_What this task involves_
Working from the records below, repeat exactly the lines starting at the line that contains "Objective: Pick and" and ending at the line that contains "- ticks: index", inclusive.

= Beginning of Section =

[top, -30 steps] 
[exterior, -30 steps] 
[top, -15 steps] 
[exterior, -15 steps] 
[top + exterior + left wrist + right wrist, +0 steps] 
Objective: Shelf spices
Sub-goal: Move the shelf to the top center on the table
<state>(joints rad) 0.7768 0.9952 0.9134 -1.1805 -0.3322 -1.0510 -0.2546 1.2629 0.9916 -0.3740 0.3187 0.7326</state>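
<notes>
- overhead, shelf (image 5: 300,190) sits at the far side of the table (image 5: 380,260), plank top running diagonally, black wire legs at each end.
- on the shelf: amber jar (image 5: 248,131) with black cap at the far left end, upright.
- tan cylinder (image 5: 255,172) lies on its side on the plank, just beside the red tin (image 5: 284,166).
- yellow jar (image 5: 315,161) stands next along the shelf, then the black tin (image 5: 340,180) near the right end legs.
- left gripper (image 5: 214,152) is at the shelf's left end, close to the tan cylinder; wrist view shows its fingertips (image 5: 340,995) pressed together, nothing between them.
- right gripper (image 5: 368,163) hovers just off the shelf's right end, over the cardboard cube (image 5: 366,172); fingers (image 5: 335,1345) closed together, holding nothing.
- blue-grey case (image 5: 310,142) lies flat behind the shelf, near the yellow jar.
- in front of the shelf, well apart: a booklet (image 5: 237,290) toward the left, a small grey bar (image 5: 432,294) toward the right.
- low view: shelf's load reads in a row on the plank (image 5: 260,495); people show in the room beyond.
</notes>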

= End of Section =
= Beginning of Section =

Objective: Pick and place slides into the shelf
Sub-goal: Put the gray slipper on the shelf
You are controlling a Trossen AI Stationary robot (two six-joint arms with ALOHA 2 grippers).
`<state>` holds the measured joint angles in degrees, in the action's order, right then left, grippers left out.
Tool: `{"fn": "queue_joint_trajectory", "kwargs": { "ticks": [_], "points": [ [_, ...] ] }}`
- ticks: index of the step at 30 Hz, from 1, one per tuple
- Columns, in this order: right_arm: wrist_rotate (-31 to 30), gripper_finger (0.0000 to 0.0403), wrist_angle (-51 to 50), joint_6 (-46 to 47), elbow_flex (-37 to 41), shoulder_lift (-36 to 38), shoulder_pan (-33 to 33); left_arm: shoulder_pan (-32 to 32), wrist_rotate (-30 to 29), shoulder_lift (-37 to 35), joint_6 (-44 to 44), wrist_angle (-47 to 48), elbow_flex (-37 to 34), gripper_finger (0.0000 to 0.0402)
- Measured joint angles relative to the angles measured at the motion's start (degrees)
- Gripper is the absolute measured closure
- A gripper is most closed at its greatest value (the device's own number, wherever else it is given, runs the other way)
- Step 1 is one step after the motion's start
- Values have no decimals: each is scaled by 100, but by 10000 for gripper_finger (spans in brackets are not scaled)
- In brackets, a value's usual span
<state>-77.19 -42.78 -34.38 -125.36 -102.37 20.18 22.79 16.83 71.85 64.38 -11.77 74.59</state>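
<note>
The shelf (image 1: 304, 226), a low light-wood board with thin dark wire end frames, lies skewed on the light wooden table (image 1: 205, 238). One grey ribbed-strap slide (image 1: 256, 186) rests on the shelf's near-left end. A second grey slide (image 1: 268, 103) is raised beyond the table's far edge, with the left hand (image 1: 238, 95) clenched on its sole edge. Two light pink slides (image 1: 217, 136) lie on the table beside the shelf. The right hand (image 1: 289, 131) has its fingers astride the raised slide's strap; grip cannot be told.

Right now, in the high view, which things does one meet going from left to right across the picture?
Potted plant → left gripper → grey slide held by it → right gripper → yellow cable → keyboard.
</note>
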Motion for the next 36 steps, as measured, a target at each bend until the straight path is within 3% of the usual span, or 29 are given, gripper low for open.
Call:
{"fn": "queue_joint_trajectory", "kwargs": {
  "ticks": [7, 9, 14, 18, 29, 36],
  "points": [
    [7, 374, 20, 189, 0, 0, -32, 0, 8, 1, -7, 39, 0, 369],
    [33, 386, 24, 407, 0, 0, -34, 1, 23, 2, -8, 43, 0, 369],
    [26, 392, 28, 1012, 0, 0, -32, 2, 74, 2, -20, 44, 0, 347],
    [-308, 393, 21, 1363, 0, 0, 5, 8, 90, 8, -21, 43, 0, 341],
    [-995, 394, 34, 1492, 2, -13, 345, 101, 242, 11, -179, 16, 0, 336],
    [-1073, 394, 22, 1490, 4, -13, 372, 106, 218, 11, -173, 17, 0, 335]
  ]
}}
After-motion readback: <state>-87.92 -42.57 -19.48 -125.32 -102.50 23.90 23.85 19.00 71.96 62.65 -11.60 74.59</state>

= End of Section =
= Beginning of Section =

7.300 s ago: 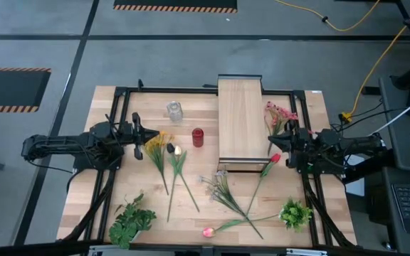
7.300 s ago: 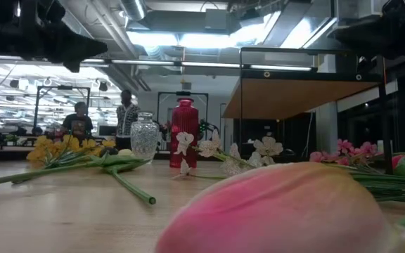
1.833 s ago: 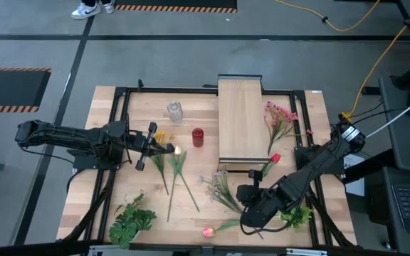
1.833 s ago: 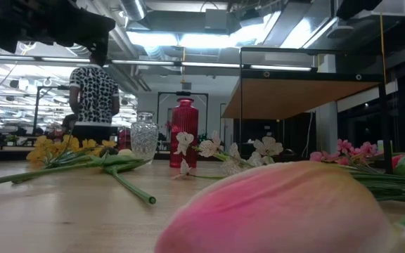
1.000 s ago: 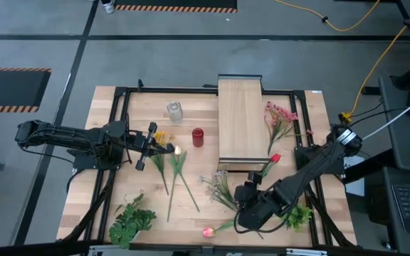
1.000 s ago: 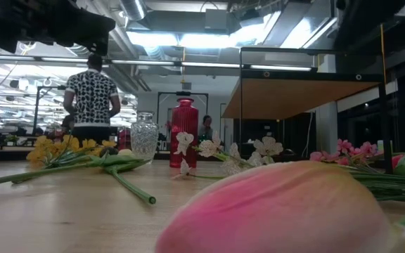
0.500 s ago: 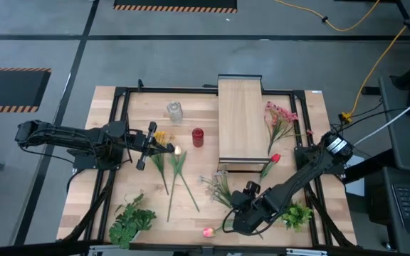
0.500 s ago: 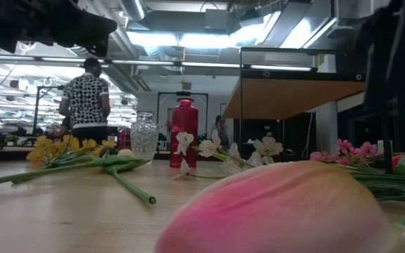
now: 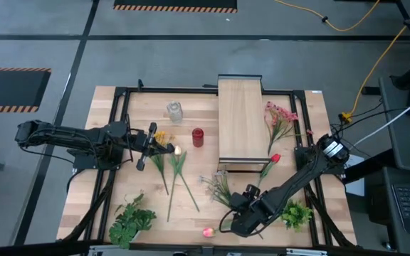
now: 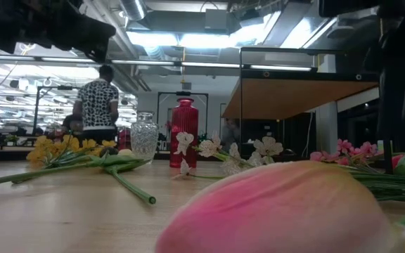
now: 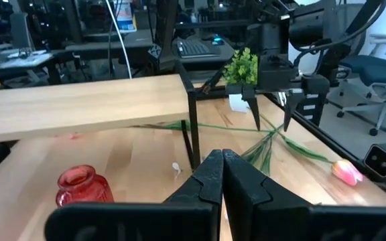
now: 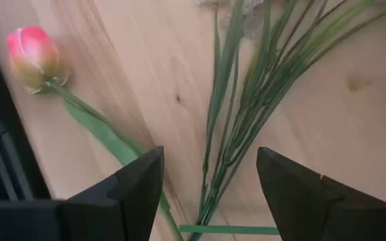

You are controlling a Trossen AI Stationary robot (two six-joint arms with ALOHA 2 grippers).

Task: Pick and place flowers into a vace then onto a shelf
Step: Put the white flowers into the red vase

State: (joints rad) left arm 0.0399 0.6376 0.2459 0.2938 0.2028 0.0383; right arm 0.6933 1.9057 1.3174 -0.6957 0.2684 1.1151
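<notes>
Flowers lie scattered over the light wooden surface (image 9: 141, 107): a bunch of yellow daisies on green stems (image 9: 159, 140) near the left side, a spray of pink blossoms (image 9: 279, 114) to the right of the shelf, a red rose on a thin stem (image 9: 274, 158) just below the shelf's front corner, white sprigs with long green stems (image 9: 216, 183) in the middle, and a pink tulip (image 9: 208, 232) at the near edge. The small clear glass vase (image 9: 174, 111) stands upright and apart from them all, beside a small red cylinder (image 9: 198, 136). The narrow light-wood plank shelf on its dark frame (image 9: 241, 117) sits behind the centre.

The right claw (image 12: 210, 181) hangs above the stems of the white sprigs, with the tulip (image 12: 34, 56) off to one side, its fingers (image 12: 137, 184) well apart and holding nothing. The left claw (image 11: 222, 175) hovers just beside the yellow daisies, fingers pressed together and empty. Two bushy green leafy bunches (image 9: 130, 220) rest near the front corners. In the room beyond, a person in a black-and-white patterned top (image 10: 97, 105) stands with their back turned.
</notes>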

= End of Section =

_Written solution_
Objective: Pick and place slides into the shelf
Sub-goal: Put the gray slipper on the shelf
You are controlling a Trossen AI Stationary robot (two six-joint arms with ALOHA 2 grippers).
`<state>` holds the measured joint angles in degrees, in the action's order, right then left, grippers left out.
Tool: `{"fn": "queue_joint_trajectory", "kwargs": { "ticks": [_], "points": [ [_, ...] ] }}`
- ticks: index of the step at 30 Hz, from 1, one per tuple

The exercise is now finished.